Dalam pada itu, The Federal Reserve (Fed) cenderung menurunkan suku bunga. Saat ini, FFR berada di level 1,50- 1,75%. Bank sentral AS ini pun sudah menambah likuiditas perekonomian dengan mencetak uang, kebijakan yang biasa dikenal dengan nama quantitative easing.
Sejak resesi ekonomi 2008, AS terus berada di fase recovery meski berjalan lambat kalangan ekonom sepakat, resesi ekonomi tidak terjadi dalam satu-dua tahun ke depan. Tapi, hingga sepuluh tahun ke depan, 2030, resesi ekonomi bisa saja terjadi. Salah satu faktor yang perlu diwaspadai adalah gejala “black swan”, yakni peristiwa tak terduga yang menurunkan pertumbuhan ekonomi.
Virus Korona merupakan salah satu gejala “angsa hitam”. Virus ini bisa menurunkan pertumbuhan ekonomi RTT 0,5-1,0%. Dengan laju pertumbuhan ekonomi 5% setahun, Indonesia jauh dari resesi. Tapi, dengan PDB per kapita yang baru sekitar US$ 4.000 dan ancaman “black swan” yang bisa muncul kapan saja, Indonesia harus waspada dan terus-menerus melakukan perbaikan iklim investasi.
Dalam 19 tahun terakhir, laju pertumbuhan 6% hanya terjadi lima kali, yakni tahun 2007 (6,35%), 2008 (6,01%), 2010 (6,22%), 2011 (6,17%), dan 2012 (6,03%).

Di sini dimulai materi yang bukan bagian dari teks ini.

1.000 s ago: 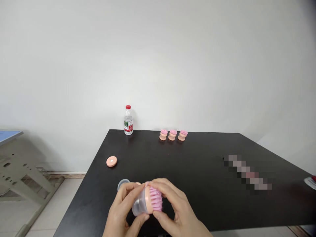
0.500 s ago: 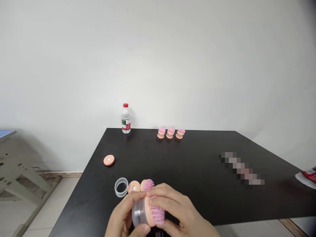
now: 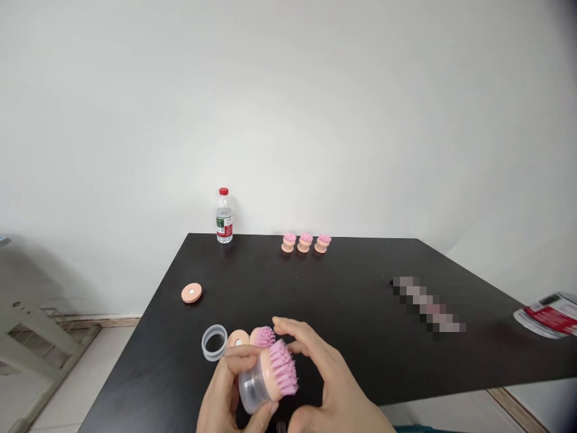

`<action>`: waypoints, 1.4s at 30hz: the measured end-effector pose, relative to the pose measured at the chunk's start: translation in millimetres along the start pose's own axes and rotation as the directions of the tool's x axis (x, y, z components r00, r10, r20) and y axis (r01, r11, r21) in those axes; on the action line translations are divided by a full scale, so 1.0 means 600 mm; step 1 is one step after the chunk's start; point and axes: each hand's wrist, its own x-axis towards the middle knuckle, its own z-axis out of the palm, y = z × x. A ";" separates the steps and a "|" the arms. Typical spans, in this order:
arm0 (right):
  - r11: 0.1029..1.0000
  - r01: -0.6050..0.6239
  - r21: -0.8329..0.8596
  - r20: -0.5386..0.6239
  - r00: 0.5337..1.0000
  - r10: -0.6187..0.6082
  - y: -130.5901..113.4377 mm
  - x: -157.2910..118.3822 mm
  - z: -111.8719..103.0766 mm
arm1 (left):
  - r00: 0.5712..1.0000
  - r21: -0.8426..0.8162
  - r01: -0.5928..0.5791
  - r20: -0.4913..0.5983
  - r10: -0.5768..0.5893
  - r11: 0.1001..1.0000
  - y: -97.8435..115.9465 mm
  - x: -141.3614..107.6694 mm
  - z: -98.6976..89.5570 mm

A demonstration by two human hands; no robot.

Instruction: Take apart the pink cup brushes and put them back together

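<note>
A small round scrub brush [image 3: 271, 371] with pink bristles, a peach collar and a clear cup-like body lies tilted in my left hand [image 3: 229, 391], bristles toward the right. My left thumb and fingers grip its clear body. My right hand [image 3: 327, 382] is just right of the bristles, fingers apart and curved, holding nothing. Behind the held brush lie a second pink-bristled brush head [image 3: 262, 337], a peach disc [image 3: 238, 338] with a white centre, and a clear plastic ring [image 3: 214, 343].
Another peach disc [image 3: 192, 293] lies on the black table [image 3: 252, 276] at left. A water bottle [image 3: 224, 216] stands at the back, left of three pink brushes [image 3: 305, 243]. A pixelated strip [image 3: 428, 304] and printed papers [image 3: 547, 314] are at right.
My right hand has let go of the bristle end and moved slightly right, its fingers spreading. The brush stays in my left hand, tilted a little more upward. The view has shifted slightly right.
</note>
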 end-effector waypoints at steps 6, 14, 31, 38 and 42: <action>0.997 0.004 -0.081 0.014 1.000 -0.003 0.000 -0.002 0.008 | 0.997 0.000 -0.077 -0.014 0.077 0.997 -0.010 -0.007 0.007; 0.993 -0.075 -0.088 0.076 0.994 0.082 -0.017 0.005 0.007 | 0.984 0.076 -0.094 -0.144 0.104 0.993 -0.014 -0.007 0.011; 0.996 0.083 -0.041 0.087 0.993 -0.079 0.000 0.147 0.032 | 0.910 0.042 0.196 -0.380 -0.166 0.980 0.013 0.054 -0.071; 0.814 0.419 -0.402 0.492 0.848 -0.194 0.008 0.322 0.140 | 0.795 -0.291 0.373 -0.389 -0.465 0.881 -0.003 0.047 -0.110; 0.749 0.466 -0.472 0.600 0.792 -0.115 0.021 0.382 0.204 | 0.780 -0.273 0.401 -0.400 -0.482 0.875 -0.001 0.041 -0.117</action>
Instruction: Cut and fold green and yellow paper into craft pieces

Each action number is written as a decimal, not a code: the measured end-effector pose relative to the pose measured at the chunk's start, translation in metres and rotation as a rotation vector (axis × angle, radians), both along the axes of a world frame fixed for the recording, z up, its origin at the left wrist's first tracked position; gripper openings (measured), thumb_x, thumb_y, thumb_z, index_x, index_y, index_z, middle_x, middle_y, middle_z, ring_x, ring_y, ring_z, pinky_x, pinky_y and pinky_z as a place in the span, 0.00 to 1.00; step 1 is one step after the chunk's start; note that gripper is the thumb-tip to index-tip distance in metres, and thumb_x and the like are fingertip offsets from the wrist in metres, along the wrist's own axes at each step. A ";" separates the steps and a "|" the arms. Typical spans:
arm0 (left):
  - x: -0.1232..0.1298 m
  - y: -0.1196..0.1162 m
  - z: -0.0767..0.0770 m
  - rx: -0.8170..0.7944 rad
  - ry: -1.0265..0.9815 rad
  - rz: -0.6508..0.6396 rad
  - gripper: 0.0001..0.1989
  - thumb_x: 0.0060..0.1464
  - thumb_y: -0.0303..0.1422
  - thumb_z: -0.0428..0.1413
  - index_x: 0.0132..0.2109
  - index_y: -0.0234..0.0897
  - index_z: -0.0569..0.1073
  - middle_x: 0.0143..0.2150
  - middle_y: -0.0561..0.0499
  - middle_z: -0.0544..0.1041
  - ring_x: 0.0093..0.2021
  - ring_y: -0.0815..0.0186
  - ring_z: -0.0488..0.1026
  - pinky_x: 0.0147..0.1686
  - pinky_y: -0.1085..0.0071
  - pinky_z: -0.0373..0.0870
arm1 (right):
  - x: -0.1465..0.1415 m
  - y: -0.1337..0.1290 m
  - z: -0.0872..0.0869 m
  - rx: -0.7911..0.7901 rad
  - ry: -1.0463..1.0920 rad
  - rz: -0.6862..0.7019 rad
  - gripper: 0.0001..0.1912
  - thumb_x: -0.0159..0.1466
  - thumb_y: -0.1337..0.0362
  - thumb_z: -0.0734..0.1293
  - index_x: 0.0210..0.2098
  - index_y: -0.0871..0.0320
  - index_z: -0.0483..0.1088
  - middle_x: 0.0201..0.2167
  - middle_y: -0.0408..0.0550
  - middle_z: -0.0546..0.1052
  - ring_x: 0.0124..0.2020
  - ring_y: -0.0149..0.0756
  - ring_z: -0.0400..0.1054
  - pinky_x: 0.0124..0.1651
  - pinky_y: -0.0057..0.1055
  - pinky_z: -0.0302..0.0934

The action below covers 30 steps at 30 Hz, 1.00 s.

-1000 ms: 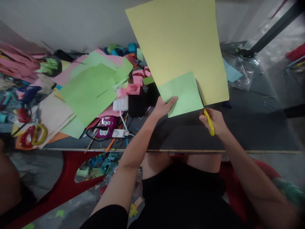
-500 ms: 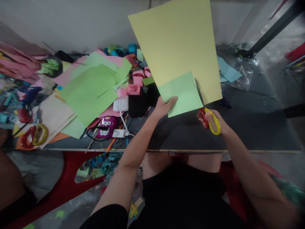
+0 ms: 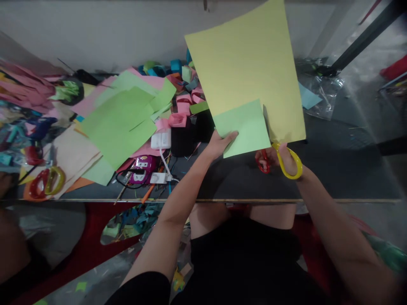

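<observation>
My left hand (image 3: 221,143) grips the left edge of a light green sheet of paper (image 3: 243,125), thumb on top. That sheet overlaps the lower part of a large yellow sheet (image 3: 248,67), which is held up and curves at its far edge. My right hand (image 3: 281,159) has its fingers through the red and yellow handles of a pair of scissors (image 3: 293,169). The handles are spread apart. One dark blade shows along the right edge of the green sheet, over the yellow one; the other blade is hidden.
Green sheets (image 3: 121,123), pink paper loops (image 3: 178,120) and a purple power strip (image 3: 142,170) crowd the table's left half. A second pair of scissors (image 3: 47,182) lies far left, near another person's hand (image 3: 5,183). Clear plastic (image 3: 327,95) lies at the back right.
The scissors' handles have spread wider apart. The yellow sheet has shifted right and its far edge now bends more. My left hand has barely moved.
</observation>
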<state>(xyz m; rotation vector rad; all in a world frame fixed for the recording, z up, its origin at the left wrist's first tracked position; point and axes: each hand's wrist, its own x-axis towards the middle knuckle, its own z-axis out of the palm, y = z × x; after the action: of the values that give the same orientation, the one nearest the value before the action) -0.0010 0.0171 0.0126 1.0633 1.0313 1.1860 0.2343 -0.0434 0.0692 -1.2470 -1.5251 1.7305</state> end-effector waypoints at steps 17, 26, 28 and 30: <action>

Untuk mendongkrak PDB per kapita, laju pertumbuhan ekonomi Indonesia harus di atas 7%, minimal 6%. Oleh karena itu, langkah konkret kemudahan investasi sangat penting. RUU Omnibus Law perlu secepatnya diundangkan dan dijabarkan dalam petunjuk pelaksanaan lewat keputusan menteri di berbagai sektor. Sikronisasi semua peraturan dan perundangan di bidang investasi, ketenagakerjaan, dan perpajakan harus segera menjadi kenyataan.
Selain itu, koordinasi antarinstansi, kerja sama lembaga keuangan, Indonesia, dan Kementerian Keuangan, serta pusat dan daerah harus bisa berjalan dengan mulus.